I hated him. I told Tina that I would like to kill him. He had committed a horrific crime and got away with it. What was to stop him doing it again and turning up in Ireland?
‘After the visit from DI Howard, I went outside the back door and smashed a vase in the yard. I’ve never done anything like that before. My anger scared me.’
Tina told me to focus on my breathing exercises and asked me if I was continuing my yoga practice at home.
I told her I’d decided to sell the house. It was even more urgent now, because I didn’t feel safe there alone. She asked if a sophisticated alarm system would make me feel safe. I knew that it was impossible to hide in a small village, but I was also too scared to move to a bigger unknown place; even Roscommon town was too big and noisy for me. ‘He will be able to find me, if he comes back here.’
‘I don’t think he has much interest in adult women, Sally. He’s eighty-four now? He must be frail. I doubt that you would be in physical danger from him. And we still don’t know for sure that he sent you the bear, though it seems likely. Is there anything else that worries you about him?’
I remembered my conversation with Mark at Udo and Martha’s party. ‘My fear of sex and relationships. That might come from witnessing things. I’ve found Google helpful, Tina, and I know you won’t approve, but I don’t think I’m socially deficient. Emotionally, I’m a child. Who says what they think all the time? Children. Who doesn’t consider sex or relationships at all? Children.’
‘Sally, it’s never a good idea to self-diagnose, but there may be something in what you are saying. Though you are certainly not socially deficient or childlike.’
I told her about the party and my conversation with Mark.
She was quiet for a moment. ‘This Mark, he knows your history, yes?’
‘As much as everyone with Google does.’
‘Do you think he might have been sounding you out because he was interested in you – romantically, I mean?’
‘No.’
‘Why not?’
‘Well, isn’t it obvious? I’m damaged.’
‘That’s not obvious at all, Sally. If I saw you in a bar or at a party, I would think you were a handsome woman. And since you started doing yoga, there is a lightness to your movements.’

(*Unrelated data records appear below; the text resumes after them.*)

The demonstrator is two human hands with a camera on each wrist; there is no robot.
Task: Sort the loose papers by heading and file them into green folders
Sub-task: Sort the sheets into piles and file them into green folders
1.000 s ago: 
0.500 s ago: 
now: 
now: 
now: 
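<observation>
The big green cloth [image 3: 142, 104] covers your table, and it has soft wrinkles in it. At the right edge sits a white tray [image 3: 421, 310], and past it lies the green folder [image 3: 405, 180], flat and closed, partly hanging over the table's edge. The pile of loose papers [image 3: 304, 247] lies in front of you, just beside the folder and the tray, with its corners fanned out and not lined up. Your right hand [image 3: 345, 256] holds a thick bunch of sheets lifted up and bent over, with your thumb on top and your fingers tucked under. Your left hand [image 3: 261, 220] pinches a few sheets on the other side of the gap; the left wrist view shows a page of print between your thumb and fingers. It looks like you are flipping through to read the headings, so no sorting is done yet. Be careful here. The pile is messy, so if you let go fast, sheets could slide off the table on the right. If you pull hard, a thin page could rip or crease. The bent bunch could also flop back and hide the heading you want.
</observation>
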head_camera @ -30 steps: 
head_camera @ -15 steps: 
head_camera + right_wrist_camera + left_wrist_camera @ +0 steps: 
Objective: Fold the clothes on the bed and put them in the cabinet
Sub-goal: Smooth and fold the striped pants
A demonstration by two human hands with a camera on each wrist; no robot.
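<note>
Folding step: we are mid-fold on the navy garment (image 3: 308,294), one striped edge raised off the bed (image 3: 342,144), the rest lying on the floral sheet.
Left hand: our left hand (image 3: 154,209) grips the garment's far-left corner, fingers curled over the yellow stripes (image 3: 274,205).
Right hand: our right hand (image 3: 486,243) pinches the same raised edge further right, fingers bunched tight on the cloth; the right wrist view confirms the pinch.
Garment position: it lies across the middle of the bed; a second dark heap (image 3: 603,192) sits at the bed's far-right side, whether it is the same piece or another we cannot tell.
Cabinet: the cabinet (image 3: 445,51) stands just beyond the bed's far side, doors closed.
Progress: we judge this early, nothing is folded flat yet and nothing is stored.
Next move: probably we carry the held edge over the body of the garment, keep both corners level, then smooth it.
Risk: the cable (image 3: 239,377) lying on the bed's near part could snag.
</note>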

‘I’m more aware of my core, I’ve been working on that.’
‘You have a lovely face. You look years younger than you are. Not a single grey hair. No wrinkles.’
I winced. ‘Yes, like a child.’
‘No, like a good-looking adult.’
‘But I told him I didn’t ever want to have sex, in front of the whole room. And I think people were shocked.’
She paused and asked me to breathe deeply for a minute.
‘You seem to be comfortable with your asexuality. Do you now think that’s something to be ashamed of?’
I hadn’t thought of that. Asexual.
‘But, Tina, I did imagine having sex with Harrison Ford, quite a lot.’
She smiled. ‘I think we’ve all done that. Sally, I’m not a sex therapist but –’
‘That’s okay. I don’t need sex or want it or miss it. I don’t even masturbate. I think you’re right. I’m asexual. That’s a relief.’
‘Why do you feel relieved?’
‘I like labels. Socially deficient. Asexual.’
‘You are not deficient. But maybe don’t talk about your sexuality with people you don’t know well. It’s a personal thing.’
‘Do you have a lot of sex?’ I was curious.
‘I’m not answering that. It’s personal and private.’
‘Okay, I get it.’
After that, we did some touch therapy. I allowed Tina to brush out my hair. It was surprisingly relaxing. She was shocked that I had never been to a hair salon. I always cut my own hair and tied it up in a bun. It was easier that way. Then she massaged my shoulders for a little while. I didn’t see the point of that.
As I was leaving, she reminded me again about the breathing exercises, and managing my anger. ‘Easier said than done,’ I said.
‘Don’t break things. Don’t strike out at anyone, unless you’re in danger from them. Just breathe through it. Play your piano.’
We had run over our time but I had to ask her. ‘Do you think I could be a piano teacher if I haven’t got any qualifications?’
‘I think so, but you would probably have to get garda clearance first in order to work with children. Teaching requires a great deal of patience, but you’ve been learning that, every time, in this room. Garda clearance might be tricky, though, because of the incident with your dad’s remains. Let’s wait a while?’
That afternoon, I went to meet Sue and Mark for coffee. The waitress took orders without having to write them down. I could do that, but I couldn’t work in a place with such awful music playing. She smiled at everyone she talked to. I struck waitressing off my mental list of possible jobs.
Mark joined me first and, as he sat down, Sue came in. There was a lot of what I now know is called ‘small talk’ before the smiling waitress presented us with menus. Sue handed me a Jamie Oliver recipe book, and I gave her a sheaf of pages, recipes I had printed from the BBC Food website, plus the ones I’d copied from Caroline at the Texaco.